### DIRECTIONS FOR THIS TASK
Could you repeat the whole listing below exactly as it stands?

### DATA PROVIDED
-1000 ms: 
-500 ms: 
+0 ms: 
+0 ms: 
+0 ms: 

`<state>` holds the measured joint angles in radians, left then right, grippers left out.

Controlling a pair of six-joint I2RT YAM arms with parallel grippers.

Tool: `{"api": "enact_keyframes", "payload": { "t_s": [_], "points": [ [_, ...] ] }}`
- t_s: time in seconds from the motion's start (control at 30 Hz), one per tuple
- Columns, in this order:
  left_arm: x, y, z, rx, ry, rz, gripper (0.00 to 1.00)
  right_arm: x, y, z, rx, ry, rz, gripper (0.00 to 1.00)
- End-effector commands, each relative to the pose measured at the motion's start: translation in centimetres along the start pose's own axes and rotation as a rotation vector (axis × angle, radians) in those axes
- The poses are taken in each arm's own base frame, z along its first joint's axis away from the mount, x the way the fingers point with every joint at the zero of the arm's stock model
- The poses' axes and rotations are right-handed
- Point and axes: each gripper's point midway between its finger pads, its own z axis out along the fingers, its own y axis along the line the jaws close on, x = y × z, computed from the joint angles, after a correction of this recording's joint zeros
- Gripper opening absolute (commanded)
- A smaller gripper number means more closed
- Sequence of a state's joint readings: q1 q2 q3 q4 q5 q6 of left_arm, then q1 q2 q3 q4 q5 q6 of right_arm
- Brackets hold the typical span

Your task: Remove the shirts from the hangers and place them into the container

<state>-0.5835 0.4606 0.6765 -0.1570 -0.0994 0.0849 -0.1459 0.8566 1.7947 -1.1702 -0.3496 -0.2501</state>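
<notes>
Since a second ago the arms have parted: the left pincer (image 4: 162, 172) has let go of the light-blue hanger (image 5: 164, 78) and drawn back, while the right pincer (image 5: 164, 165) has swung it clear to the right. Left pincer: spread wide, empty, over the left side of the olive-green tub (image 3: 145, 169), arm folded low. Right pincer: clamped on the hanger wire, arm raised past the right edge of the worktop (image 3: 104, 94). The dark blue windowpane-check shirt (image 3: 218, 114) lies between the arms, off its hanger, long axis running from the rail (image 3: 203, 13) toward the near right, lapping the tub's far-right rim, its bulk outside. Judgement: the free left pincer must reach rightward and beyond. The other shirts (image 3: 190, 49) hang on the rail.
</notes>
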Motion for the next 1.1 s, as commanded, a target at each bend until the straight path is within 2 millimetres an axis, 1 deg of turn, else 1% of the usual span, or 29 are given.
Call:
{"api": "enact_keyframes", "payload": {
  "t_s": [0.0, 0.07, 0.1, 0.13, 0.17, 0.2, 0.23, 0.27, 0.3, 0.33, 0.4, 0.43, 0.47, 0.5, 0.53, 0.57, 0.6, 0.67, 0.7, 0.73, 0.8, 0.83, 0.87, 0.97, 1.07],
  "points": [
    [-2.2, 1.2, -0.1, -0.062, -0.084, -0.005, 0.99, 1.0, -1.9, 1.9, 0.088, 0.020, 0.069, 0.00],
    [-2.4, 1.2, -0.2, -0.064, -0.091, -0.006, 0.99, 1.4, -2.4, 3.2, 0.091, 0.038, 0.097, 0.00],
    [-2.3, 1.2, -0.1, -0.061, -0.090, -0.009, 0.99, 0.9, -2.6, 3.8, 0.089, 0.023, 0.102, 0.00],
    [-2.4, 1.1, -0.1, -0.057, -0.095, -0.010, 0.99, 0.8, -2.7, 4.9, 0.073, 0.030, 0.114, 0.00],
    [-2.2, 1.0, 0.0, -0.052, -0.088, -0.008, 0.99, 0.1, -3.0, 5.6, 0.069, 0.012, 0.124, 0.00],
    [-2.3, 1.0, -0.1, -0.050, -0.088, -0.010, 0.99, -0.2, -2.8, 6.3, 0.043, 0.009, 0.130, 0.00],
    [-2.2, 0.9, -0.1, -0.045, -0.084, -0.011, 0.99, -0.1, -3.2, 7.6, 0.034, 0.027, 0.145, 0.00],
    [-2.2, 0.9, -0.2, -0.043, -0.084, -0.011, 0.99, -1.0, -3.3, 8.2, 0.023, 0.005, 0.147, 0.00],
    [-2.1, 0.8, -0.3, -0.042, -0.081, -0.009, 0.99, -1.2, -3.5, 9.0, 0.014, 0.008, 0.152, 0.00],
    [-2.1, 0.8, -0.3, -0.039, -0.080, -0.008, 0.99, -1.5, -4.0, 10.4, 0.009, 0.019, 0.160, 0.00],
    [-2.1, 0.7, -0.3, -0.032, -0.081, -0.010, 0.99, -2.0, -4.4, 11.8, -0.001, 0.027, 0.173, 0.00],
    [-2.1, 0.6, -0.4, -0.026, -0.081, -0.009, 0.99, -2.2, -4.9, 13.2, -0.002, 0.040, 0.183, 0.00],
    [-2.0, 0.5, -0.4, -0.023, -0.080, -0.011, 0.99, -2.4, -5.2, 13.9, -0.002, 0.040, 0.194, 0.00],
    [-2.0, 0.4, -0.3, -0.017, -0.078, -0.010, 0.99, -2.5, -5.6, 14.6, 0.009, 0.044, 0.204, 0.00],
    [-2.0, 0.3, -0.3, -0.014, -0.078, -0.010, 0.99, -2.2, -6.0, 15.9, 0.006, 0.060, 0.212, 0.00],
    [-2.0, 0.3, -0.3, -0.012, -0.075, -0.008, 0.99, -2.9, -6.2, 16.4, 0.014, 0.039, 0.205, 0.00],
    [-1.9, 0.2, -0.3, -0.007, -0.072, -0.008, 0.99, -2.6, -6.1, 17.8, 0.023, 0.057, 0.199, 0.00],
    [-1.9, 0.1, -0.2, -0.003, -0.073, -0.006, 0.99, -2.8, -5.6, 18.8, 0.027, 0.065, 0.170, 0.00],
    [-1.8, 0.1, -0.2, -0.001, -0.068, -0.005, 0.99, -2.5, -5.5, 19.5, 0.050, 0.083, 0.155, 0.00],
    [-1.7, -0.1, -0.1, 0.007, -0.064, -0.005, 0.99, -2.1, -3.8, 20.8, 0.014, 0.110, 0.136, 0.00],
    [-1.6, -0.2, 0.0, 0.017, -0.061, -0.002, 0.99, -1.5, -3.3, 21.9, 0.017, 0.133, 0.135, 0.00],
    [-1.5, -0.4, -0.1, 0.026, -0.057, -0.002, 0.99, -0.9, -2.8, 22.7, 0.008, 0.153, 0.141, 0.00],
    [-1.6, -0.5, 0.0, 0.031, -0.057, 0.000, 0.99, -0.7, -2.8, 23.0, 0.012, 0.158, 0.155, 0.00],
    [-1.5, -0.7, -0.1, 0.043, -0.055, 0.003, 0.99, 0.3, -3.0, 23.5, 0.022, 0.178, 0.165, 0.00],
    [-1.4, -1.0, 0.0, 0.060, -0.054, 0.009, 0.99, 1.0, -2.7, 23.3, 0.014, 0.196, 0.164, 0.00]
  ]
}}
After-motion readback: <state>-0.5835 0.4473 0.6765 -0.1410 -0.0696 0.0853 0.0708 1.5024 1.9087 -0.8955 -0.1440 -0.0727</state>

### ANSWER FOR THIS EXERCISE
-1000 ms: 
-500 ms: 
+0 ms: 
+0 ms: 
+0 ms: 

`<state>` holds the measured joint angles in radians, left then right, grippers left out.

Controlling a pair of six-joint I2RT YAM arms with parallel grippers.

Tool: `{"api": "enact_keyframes", "payload": { "t_s": [_], "points": [ [_, ...] ] }}`
- t_s: time in seconds from the motion's start (control at 30 Hz), one per tuple
- Columns, in this order:
  left_arm: x, y, z, rx, ry, rz, gripper (0.00 to 1.00)
  right_arm: x, y, z, rx, ry, rz, gripper (0.00 to 1.00)
- End-effector commands, each relative to the pose measured at the motion's start: translation in centimetres along the start pose's own axes and rotation as a rotation vector (axis × angle, radians) in those axes
- The poses are taken in each arm's own base frame, z along its first joint's axis away from the mount, x the way the fingers point with every joint at the zero of the arm's stock model
- The poses' axes and rotations are right-handed
- Point and axes: each gripper's point midway between its finger pads, its own z axis out along the fingers, its own y axis along the line the jaws close on, x = y × z, computed from the joint angles, after a correction of this recording's joint zeros
- Gripper opening absolute (commanded)
- A smaller gripper number means more closed
- Sequence of a state's joint readings: q1 q2 q3 q4 q5 q6 of left_arm, then q1 q2 q3 q4 q5 q6 of right_arm
- Brackets hold the typical span

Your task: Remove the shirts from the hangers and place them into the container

<state>-0.5835 0.4606 0.6765 -0.1570 -0.0994 0.0849 -0.1459 0.8566 1.7947 -1.1702 -0.3496 -0.2501</state>
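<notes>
Since a second ago the arms have parted: the left pincer (image 4: 162, 172) has let go of the light-blue hanger (image 5: 164, 78) and drawn back, while the right pincer (image 5: 164, 165) has swung it clear to the right. Left pincer: spread wide, empty, over the left side of the olive-green tub (image 3: 145, 169), arm folded low. Right pincer: clamped on the hanger wire, arm raised past the right edge of the worktop (image 3: 104, 94). The dark blue windowpane-check shirt (image 3: 218, 114) lies between the arms, off its hanger, long axis running from the rail (image 3: 203, 13) toward the near right, lapping the tub's far-right rim, its bulk outside. Judgement: the free left pincer must reach rightward and beyond. The other shirts (image 3: 190, 49) hang on the rail.
</notes>
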Motion for the next 1.1 s, as commanded, a target at each bend until the straight path is within 2 millimetres an axis, 1 deg of turn, else 1% of the usual span, or 29 are given.
Call:
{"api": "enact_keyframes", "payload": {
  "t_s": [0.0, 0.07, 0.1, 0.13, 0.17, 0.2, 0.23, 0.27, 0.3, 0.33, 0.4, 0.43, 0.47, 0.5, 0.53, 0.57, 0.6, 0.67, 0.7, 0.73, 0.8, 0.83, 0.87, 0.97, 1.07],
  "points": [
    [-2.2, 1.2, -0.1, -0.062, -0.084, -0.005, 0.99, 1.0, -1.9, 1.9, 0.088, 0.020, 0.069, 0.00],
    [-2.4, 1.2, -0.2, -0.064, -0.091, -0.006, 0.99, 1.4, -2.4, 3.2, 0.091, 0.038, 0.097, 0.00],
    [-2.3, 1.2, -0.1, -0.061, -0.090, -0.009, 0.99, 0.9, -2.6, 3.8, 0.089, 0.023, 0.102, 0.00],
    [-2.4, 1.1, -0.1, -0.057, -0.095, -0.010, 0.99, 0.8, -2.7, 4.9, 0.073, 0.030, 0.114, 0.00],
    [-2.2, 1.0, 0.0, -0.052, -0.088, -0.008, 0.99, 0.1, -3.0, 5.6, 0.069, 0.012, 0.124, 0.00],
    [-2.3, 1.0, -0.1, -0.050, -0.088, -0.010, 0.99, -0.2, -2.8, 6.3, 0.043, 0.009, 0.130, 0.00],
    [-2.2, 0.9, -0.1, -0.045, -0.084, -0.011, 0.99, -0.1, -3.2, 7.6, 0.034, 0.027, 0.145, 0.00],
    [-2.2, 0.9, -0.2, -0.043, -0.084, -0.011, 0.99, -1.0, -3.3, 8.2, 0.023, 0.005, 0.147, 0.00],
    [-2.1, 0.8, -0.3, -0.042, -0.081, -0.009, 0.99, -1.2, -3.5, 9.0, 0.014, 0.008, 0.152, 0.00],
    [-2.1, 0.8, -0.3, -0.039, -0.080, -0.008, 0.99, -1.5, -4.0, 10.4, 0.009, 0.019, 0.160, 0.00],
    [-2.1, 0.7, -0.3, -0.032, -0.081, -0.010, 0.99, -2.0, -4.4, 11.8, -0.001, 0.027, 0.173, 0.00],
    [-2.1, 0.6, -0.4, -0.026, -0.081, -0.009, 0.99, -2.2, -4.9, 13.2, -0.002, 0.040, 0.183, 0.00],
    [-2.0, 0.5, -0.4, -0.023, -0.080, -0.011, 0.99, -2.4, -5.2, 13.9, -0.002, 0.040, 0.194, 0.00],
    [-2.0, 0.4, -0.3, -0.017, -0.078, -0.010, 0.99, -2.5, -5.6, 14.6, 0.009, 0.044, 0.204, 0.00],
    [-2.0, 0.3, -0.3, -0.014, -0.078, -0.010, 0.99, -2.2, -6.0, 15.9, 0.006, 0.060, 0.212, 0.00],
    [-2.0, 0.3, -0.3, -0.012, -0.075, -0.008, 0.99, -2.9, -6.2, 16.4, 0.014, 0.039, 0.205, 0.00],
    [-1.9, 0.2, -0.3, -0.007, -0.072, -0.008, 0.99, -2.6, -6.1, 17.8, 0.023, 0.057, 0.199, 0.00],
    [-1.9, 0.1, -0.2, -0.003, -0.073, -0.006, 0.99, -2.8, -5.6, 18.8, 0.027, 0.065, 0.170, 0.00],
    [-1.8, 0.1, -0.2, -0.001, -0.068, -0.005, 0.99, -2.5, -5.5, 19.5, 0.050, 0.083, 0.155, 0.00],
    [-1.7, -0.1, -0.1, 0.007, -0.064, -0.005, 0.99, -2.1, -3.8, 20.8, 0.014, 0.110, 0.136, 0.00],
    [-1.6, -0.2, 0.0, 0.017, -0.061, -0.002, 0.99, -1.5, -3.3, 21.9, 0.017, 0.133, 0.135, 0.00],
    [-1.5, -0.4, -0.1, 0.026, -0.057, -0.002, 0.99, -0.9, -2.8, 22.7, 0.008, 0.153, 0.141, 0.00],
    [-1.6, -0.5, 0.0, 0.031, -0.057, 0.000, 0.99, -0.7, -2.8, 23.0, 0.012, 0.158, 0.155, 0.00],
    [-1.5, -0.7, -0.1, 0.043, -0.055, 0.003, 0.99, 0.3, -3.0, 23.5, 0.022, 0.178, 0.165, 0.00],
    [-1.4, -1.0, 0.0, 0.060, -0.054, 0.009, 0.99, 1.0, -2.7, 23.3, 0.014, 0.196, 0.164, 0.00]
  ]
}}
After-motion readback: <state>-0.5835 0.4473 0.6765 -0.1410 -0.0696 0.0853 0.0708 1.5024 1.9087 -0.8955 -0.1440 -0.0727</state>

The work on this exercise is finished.